Machine-to-Machine Systems: Autonomy under Control

Accelerated Processing Units and Multicore Programming Innovation at the Cusp of Machine-to-Machine

Implementing parallelism in powerful accelerated processors can be a complex task. Software parallelization can ease the process and quickly help manage growing and complex M2M wireless industrial networks.


  • Page 1 of 1
    Bookmark and Share

Article Media

Heterogeneous system architectures promise to transform many applications and the usability of machine-to-machine (M2M) solutions in these applications, enabling reliable and real-time communication. To support these solutions, multicore programming solutions are required to help software application developers optimize for parallel processing environments. Through the availability of both of these advanced technologies, developers will be able to create intelligent, ultra-responsive M2M enabled systems that, while operating independently, can efficiently be centrally monitored and controlled in real time.

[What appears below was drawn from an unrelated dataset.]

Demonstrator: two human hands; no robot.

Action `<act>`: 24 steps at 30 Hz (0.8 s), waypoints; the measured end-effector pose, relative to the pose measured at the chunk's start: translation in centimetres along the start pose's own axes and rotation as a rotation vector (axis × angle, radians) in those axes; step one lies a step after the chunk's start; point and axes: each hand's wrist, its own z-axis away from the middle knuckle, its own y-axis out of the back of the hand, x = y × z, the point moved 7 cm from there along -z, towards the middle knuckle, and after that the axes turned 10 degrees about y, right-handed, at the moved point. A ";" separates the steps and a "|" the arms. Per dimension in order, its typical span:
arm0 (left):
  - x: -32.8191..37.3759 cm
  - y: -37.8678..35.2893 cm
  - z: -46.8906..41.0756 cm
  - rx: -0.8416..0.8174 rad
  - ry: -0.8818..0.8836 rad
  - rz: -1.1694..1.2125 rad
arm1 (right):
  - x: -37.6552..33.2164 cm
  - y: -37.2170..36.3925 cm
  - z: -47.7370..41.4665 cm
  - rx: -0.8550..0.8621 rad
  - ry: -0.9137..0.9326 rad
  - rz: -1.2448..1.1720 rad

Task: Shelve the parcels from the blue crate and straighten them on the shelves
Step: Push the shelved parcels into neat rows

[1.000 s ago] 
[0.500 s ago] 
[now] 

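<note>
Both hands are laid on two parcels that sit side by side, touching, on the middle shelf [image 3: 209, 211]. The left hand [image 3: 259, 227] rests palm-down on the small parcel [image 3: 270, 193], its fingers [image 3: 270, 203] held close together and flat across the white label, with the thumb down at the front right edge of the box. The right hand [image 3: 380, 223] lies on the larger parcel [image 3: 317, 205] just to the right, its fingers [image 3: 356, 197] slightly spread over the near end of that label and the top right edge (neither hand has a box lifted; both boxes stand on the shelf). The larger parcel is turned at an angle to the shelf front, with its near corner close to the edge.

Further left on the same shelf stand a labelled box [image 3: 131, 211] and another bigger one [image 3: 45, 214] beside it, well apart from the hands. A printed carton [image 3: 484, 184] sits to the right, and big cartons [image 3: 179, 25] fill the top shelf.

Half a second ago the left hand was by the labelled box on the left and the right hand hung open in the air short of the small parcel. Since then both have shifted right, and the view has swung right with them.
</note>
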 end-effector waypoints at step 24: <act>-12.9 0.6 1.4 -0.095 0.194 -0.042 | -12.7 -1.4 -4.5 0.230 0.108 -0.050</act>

Replacing traditional wired communication networks with wireless M2M communication in applications such as manufacturing process control, offers the benefit of being able to quickly and easily install new equipment or sensors without the need to run difficult-to-install or costly communication wiring. But implementing an M2M solution in this type of application, which may include hundreds or thousands of field devices (nodes), introduces new challenges related to reliability, security and throughput of the network. Therefore, management devices are necessary within the network to take care of access control and encryption, device identification and configuration, wireless channel control and communication paths, message handling and protocol translation, and finally but most importantly, to maintain a database of I/O states and report I/O status. And this all needs to be done with a small, cost-effective, robust and reliable device, referred to as a wireless gateway (Figure 1). The biggest limitation of these types of networks is the ability of the wireless gateway solution to adapt and manage its topology to ensure that a robust connection exists to all of the intelligent devices distributed throughout the plant. Testing of current implementations of these wireless gateway solutions shows that they take three to five minutes to recalculate the network topology of a 50 node network, placing a practical limit to these solutions of 50-75 nodes.

Figure 1
Wireless industrial M2M networks face challenges in terms of connectivity and security as well as the ability of the wireless gateway to recalculate and manage the network topology as the number of nodes continues to grow.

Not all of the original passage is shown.